_Exercise directions_: The reply to the records below should contain exactly the lines from the line with "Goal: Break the" through the line with "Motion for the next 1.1", and nothing besides.

BEGIN Materials provided

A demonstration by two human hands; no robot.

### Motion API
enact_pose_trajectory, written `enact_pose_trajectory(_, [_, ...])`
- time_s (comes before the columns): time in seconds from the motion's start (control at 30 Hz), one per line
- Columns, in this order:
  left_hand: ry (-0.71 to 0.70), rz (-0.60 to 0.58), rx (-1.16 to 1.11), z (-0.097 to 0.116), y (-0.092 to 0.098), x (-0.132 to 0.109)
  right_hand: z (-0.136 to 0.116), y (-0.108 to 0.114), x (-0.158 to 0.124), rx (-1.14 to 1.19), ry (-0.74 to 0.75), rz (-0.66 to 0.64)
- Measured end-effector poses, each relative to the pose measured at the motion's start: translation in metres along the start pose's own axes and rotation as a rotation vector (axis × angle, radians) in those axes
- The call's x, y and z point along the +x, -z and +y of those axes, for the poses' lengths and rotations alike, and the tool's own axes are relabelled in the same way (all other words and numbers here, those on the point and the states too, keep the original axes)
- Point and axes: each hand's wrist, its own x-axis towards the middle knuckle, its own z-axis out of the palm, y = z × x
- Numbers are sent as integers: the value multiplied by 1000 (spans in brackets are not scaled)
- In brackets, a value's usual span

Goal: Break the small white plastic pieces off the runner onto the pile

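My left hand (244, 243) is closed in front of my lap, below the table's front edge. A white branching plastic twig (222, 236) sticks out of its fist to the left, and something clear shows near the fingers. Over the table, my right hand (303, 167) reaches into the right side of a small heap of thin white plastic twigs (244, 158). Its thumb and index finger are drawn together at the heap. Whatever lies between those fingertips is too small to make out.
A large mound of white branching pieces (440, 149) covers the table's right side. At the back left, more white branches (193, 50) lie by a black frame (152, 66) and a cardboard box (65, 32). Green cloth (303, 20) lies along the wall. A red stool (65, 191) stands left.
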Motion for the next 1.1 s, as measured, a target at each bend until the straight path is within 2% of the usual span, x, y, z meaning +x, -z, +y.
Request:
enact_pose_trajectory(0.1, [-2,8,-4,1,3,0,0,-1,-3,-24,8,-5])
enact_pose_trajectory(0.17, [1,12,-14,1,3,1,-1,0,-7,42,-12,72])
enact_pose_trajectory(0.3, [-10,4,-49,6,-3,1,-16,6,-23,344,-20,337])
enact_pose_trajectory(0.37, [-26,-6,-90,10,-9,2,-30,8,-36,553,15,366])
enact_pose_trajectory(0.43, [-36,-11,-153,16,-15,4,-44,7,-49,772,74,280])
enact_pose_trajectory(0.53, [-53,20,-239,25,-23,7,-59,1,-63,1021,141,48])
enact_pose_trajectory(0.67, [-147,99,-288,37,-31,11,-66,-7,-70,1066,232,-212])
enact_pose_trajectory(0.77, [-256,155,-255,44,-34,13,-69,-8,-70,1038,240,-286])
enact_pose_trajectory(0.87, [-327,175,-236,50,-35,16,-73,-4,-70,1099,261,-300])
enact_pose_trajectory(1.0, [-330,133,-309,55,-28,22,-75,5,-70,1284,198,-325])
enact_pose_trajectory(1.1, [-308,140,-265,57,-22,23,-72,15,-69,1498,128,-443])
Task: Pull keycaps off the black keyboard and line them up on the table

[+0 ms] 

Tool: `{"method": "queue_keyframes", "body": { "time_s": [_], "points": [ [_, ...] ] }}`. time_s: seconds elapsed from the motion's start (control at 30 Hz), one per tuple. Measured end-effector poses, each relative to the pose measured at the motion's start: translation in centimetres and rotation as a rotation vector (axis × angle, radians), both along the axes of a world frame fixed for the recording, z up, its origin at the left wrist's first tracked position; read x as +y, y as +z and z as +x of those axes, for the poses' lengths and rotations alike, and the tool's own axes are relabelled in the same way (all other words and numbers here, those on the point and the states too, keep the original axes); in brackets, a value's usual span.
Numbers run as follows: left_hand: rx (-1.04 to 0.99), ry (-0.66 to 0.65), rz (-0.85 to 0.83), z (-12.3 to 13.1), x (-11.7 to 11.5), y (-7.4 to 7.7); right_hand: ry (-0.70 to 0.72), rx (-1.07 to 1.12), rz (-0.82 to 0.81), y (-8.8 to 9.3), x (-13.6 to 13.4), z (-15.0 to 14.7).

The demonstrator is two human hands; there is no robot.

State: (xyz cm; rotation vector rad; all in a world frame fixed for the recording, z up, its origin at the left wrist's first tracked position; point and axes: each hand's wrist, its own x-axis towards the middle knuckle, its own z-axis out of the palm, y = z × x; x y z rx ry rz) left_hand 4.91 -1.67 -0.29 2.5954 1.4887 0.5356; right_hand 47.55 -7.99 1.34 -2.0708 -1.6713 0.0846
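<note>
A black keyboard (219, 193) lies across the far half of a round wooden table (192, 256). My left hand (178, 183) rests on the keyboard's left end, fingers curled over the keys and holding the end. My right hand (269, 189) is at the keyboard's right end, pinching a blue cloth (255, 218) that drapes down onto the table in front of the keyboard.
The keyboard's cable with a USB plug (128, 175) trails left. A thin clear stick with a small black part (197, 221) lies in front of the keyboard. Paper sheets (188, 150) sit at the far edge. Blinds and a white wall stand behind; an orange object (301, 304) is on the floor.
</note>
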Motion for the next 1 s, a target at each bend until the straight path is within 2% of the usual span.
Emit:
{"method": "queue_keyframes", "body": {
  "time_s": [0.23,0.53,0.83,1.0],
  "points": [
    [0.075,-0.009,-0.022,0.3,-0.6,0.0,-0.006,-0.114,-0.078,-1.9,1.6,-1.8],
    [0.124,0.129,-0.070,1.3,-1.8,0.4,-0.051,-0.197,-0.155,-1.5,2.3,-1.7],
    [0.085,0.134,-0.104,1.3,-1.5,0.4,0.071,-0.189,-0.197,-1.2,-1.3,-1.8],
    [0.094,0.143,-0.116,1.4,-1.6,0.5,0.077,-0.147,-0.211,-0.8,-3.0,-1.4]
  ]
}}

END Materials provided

_Answer to this task_:
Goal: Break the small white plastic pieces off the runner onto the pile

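My left hand (244, 243) is closed in front of my lap, below the table's front edge. A white branching plastic twig (222, 236) sticks out of its fist to the left, and something clear shows near the fingers. Over the table, my right hand (303, 167) reaches into the right side of a small heap of thin white plastic twigs (244, 158). Its thumb and index finger are drawn together at the heap. Whatever lies between those fingertips is too small to make out.
A large mound of white branching pieces (440, 149) covers the table's right side. At the back left, more white branches (193, 50) lie by a black frame (152, 66) and a cardboard box (65, 32). Green cloth (303, 20) lies along the wall. A red stool (65, 191) stands left.
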Motion for the next 1.1 s, as measured, a target at each bend until the straight path is within 2% of the usual span, x, y, z meaning +x, -z, +y.

No more output is needed for this exercise.